Independent reviewers assessed the quality of the studies using widely accepted research standards, before providing a final calculation of the level of certainty for each study.
Only 17 studies were retained, including a genetic association study, another general review and a dozen systematic reviews and meta-analyses.
Overall, the evidence supporting the role of serotonin in depression was weak at best. Comparisons between levels of serotonin (and its breakdown products in the blood) in people with and without depression found no difference. Nor huge studies comparing the genetics of serotonin and its supporting proteins.
Studies that directly examined the behavior of receptors for the neurotransmitter and its transporter were somewhat more supportive of the role of serotonin, but tended to be inconsistent in their conclusions, leaving confounding explanations open.
Looking closely at people who are successfully taking antidepressants, it looks like they might have lower serotonin levels. On the other hand, this might be expected over time as the body compensates for the biochemical changes.
So where are we?
Studies like these remind us that differences in our body’s functions can rarely be reduced to a simple deficit. Depression is a complex condition, potentially resulting from a variety of contributing factors (of which only some of them, as individuals, have much control).
“Our view is that patients should not be told that depression is caused by low serotonin or a chemical imbalance, and that they should not be led to believe that antidepressants work by targeting these abnormalities. unproven,” says Moncrieff.

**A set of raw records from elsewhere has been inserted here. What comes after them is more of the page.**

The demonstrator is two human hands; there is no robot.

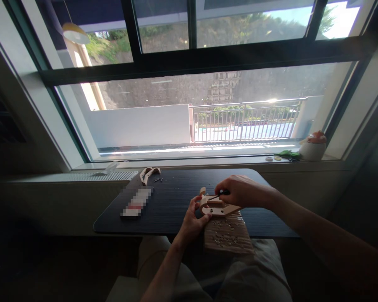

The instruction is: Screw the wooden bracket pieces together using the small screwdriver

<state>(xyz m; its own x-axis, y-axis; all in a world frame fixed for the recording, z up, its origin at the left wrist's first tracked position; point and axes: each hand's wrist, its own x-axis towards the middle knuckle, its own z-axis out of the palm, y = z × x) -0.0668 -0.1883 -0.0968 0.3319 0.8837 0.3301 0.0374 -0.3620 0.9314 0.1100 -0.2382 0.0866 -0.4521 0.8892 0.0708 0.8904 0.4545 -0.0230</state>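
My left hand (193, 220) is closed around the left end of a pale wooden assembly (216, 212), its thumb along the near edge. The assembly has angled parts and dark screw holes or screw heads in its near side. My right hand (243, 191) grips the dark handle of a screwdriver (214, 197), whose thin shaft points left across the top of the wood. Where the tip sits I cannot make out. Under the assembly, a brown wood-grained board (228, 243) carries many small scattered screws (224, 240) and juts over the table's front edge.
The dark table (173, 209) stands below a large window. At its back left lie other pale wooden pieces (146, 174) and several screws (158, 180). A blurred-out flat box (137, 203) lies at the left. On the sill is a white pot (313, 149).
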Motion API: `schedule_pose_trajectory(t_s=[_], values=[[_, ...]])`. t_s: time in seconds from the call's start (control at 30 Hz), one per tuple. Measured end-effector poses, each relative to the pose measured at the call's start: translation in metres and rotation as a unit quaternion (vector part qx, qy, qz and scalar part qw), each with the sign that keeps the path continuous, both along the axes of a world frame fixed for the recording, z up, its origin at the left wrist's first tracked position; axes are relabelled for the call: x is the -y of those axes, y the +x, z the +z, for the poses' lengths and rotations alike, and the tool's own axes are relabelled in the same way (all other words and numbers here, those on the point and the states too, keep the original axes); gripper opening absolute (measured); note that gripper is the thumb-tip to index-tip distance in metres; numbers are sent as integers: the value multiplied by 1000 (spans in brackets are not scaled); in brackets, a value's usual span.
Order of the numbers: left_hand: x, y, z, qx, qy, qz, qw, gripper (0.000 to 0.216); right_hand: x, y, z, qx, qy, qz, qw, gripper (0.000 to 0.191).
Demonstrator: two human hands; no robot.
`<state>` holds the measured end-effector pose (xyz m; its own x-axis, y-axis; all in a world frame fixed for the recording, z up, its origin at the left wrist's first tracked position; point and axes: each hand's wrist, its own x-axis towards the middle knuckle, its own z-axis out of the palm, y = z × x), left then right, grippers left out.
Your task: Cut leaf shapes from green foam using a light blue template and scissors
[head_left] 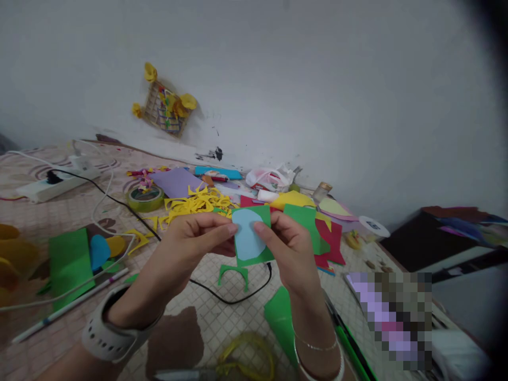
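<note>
While both my hands pinch it, the green paper square (254, 256) with a pale blue cut-out (246, 234) hangs above the floor | left hand (198, 233) grip closed at its 9 o'clock edge, right hand (288, 246) at 3 | step: likely aligning the blue piece; next calls for steady pressing | yellow scraps (198, 203) at 11 o'clock.

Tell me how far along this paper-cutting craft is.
Done: a light blue shape is cut out, and yellow scraps and a green offcut lie on the floor. In hand: the left hand and right hand pinch the blue shape against a green square. Left: whether it is stuck down cannot be told; uncut green sheet lies nearby.
</note>
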<state>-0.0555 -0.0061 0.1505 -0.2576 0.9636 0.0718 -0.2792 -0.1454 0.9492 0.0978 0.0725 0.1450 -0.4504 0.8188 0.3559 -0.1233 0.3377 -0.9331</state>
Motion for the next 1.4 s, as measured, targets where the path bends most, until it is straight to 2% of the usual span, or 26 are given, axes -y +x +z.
schedule_pose_trajectory(t_s=[0.83,1.07,1.4], values=[[9,1,-1,-7,37,-44,998,12,6,7,5,-22,-46,24,998,21],[11,5,2,-19,23,-40,999,4,3,7,4,-52,-44,23,997,15],[13,9,10,-60,-2,-44,997,13,3,10,1,-37,-14,9,999,19]])
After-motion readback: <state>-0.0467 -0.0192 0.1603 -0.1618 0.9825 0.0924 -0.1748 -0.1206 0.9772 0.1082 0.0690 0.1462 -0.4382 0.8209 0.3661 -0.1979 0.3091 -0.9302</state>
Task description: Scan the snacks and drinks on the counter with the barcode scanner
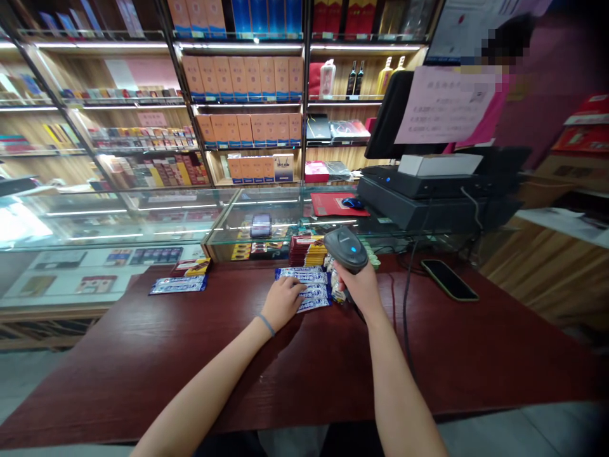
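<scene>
My right hand (pixel 361 285) is wrapped round the handle of a dark grey barcode scanner (pixel 346 247) with a lit blue spot on top. The scanner's head hangs above the right end of several blue-and-white packets (pixel 314 293) laid side by side on the table. Across the left part of these packets rests my left hand (pixel 284 298), its fingers partly spread and slightly bent; no packet is lifted. Behind them stands a stack of brown-and-yellow packets (pixel 307 251). More small white-wrapped items (pixel 337 279) are partly hidden by the scanner and right hand.
On the left of the red-brown table (pixel 190 374) lie another blue-and-white packet (pixel 178 284) and a brown-and-yellow one (pixel 194 265). A phone (pixel 450 279) and a black cable (pixel 405 317) are at right. Behind stand a glass counter (pixel 228 219) and a monitor (pixel 390 117); a person stands beyond.
</scene>
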### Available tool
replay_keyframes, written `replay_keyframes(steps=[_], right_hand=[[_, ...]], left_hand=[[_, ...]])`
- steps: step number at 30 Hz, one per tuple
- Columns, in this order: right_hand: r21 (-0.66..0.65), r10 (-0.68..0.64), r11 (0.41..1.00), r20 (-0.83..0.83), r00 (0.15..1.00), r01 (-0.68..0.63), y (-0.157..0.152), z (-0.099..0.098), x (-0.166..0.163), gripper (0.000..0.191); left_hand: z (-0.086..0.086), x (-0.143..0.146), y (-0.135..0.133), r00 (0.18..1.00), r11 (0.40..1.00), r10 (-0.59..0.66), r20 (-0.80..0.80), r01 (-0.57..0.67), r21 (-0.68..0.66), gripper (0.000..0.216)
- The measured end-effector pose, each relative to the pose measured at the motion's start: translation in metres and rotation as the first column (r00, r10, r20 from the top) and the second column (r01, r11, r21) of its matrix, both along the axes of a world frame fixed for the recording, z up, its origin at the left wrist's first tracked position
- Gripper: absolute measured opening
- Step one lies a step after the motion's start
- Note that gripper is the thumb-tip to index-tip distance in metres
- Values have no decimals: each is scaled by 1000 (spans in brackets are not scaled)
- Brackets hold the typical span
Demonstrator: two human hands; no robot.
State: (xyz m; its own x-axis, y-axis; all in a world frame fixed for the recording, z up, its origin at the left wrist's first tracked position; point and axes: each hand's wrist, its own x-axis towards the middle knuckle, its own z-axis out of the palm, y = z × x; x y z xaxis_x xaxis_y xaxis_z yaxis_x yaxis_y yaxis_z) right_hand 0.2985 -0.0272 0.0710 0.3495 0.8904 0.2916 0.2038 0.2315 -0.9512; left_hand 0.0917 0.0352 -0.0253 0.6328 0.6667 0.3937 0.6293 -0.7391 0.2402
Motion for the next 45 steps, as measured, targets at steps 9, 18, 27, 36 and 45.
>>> replay_keyframes(steps=[9, 18, 27, 36, 45], right_hand=[[-1, -11, 1000, 58, 998, 11, 4, -8, -3, 38], [8, 77, 997, 108, 991, -78, 4, -10, -38, 41], [-77, 268, 963, 355, 896, -257, 11, -36, -95, 41], [-218, 407, 914, 515, 755, -343, 6, -57, -129, 42], [-193, 428, 899, 573, 698, -393, 2, -64, -131, 43]], left_hand=[[9, -7, 3, 999, 999, -40, 31, 40, -13, 26], [24, -108, 31, 985, 980, 127, 120, -144, 141, 29], [-1, -248, 48, 927, 907, 362, 101, -375, 192, 34], [-23, -325, 47, 840, 837, 543, -14, -539, 97, 34], [-18, -323, 41, 807, 814, 578, -121, -582, 6, 33]])
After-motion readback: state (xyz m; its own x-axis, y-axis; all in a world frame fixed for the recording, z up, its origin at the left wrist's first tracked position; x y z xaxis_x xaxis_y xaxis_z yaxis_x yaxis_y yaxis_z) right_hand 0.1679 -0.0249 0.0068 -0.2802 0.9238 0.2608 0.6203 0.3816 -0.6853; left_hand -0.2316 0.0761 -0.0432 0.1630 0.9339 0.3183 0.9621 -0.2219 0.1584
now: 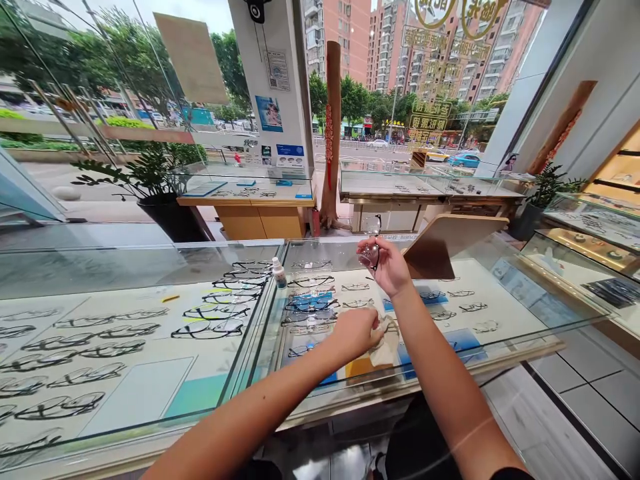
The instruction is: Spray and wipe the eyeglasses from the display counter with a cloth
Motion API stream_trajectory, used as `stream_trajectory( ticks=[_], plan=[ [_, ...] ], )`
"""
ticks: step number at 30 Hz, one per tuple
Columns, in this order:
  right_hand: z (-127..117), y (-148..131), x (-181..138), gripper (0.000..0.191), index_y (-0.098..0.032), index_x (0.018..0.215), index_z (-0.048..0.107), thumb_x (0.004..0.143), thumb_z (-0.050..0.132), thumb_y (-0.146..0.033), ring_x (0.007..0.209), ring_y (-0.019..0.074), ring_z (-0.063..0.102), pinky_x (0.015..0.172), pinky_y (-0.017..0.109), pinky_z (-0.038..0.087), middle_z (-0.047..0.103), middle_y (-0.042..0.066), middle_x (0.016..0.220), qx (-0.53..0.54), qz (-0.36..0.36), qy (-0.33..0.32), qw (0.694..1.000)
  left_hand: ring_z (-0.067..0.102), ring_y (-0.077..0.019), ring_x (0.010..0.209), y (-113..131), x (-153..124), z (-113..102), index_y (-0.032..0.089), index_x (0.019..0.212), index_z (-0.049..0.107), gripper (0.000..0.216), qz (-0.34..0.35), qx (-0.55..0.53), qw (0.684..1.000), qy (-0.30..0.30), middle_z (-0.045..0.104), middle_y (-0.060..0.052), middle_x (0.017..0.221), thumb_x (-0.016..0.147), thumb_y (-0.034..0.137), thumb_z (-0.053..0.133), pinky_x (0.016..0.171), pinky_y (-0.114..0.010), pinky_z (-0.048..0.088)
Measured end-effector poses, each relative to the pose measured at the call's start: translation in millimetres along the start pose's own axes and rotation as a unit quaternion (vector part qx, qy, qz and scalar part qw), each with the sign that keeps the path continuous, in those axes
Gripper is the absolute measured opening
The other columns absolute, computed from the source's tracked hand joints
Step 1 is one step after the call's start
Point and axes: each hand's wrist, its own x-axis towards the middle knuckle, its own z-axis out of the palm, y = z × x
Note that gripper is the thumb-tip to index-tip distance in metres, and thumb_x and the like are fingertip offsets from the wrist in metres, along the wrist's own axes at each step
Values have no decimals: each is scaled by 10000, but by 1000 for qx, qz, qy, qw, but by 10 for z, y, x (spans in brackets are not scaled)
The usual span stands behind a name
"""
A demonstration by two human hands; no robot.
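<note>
My right hand [391, 268] is raised above the glass counter, its fingers closed on a pair of eyeglasses [373, 225] with dark parts on the frame. The glasses are held upright on edge, one lens above the fingers. Lower and to the left, my left hand [356, 331] grips a crumpled beige cloth [384, 345] just over the counter top. The cloth hangs down toward the counter's near edge. A small white spray bottle [279, 275] stands on the glass to the left of both hands.
Rows of eyeglasses [213, 312] lie inside the glass display counter [150, 253]. A brown-backed tilted mirror or board [440, 247] stands on the counter at right. Farther off are more display cases [390, 190], a wooden post [333, 133] and a potted plant [165, 207].
</note>
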Motion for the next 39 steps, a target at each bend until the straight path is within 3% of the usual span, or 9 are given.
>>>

Critics of the review point out, however, that many of the included studies did not use direct measures of serotonin activity in the brain, something we are only recently technologically able to do. So more research is needed to determine how much is a placebo and how much is due to some other weird tangle of neurochemistry.
It also means we need to have honest conversations about how blind we are to the nature of chronic depression and the lingering question marks about the true costs and benefits of antidepressants.
This research was published in Molecular Psychiatry.